Scientific classification
- Kingdom: Animalia
- Phylum: Mollusca
- Class: Cephalopoda
- Subclass: †Ammonoidea
- Order: †Ammonitida
- Family: †Acanthoceratidae
- Subfamily: †Acanthoceratinae Grossouvre, 1894
- Genera: See text;

= Acanthoceratinae =

Extinct subfamily of molluscs

The Acanthoceratinae comprise a subfamily of ammonoid cephalopods that lived during the Late Cretaceous from the latter early Cenomanian to the late Turonian

Shells are evolute, tuberculate and ribbed, with subquadrate to squarish whorl section wherein tubercles typically dominate over ribs. Derivation is from the Mantellicertinae in the early Cenomanian. Gave rise through Neocardioceras to the Mammitinae.

==Genera==
The following genera are included in the Acanthoceratinae according to various sources as indicated.

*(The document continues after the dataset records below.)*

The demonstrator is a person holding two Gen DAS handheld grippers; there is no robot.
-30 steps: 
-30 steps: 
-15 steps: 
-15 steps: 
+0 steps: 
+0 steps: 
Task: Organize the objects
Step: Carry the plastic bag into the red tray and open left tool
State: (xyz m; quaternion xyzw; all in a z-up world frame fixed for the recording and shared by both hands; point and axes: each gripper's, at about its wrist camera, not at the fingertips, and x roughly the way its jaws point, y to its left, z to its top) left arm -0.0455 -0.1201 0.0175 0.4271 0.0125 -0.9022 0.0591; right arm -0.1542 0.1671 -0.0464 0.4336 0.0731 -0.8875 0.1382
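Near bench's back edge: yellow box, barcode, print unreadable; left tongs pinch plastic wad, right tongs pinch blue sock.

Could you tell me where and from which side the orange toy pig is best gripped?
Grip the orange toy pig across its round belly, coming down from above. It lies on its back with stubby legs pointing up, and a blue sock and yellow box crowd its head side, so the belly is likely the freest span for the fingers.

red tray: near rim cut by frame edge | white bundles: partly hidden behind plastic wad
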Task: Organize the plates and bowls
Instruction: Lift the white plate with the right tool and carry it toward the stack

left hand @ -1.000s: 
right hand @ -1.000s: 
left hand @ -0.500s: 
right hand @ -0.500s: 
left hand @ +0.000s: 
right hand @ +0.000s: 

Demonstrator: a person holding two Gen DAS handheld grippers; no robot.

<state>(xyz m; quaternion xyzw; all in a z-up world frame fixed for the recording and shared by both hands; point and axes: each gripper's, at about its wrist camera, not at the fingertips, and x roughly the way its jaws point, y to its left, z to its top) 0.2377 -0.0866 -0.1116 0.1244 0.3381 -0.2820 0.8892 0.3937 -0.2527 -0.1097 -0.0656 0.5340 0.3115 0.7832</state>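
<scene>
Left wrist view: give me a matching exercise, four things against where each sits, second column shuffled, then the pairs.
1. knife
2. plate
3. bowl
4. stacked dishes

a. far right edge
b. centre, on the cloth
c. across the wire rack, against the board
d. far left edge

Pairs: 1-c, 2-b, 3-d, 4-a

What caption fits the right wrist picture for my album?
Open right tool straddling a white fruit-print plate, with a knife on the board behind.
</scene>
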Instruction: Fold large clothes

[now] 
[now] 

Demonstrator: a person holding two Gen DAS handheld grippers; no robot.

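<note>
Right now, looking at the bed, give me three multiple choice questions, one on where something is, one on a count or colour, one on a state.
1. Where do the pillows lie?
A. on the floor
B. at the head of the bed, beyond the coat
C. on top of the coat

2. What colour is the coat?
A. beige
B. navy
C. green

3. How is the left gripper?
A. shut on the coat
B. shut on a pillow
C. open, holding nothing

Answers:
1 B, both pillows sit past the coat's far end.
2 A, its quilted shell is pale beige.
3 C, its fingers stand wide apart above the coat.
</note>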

- Acanthoceras Neumayer, 1875
- Acompsoceras Hyatt, 1903
- Alzadites
- Benueites Reyment, 1954
- Calycoceras Hyatt, 1900
- Conlinoceras Cobban & Scott, 1972
- Cunningtoniceras Collignon, 1937
- Eucalycoceras Spath, 1923
- Hypacanthohoplites Spath, 1923
- Kastanoceras
- Kennediella
- Microsulcatoceras
- Nebraskites Kennedy & Cobban, 1988
- Neocardioceras Spath, 1926
- Nigericeras Schneegan, 1943
- Paraconlinoceras
- Plesiacanthoceratoides
- Prohauericeras
- Protacanthoceras Spath, 1923
- Pseudocalycoceras Thomel, 1969
- Pseudovascoceras
- Quitmaniceras Powell, 1963
- Sumitomoceras
- Tarrantoceras
- Tunesites
- Thomelites
- Watinoceras Warren, 1930 (Watinoceras has also been classified under Mammitinae)

==Distribution==
Fossils of species within the Acanthoceratinae have been found in Upper Cretaceous sediments in Angola, Antarctica, Australia, Brazil, Canada, Denmark, Egypt, France, Germany, Japan, Jordan, Madagascar, Mexico, Nigeria, Oman, Peru, Russia, Switzerland, United Kingdom, United States and Venezuela.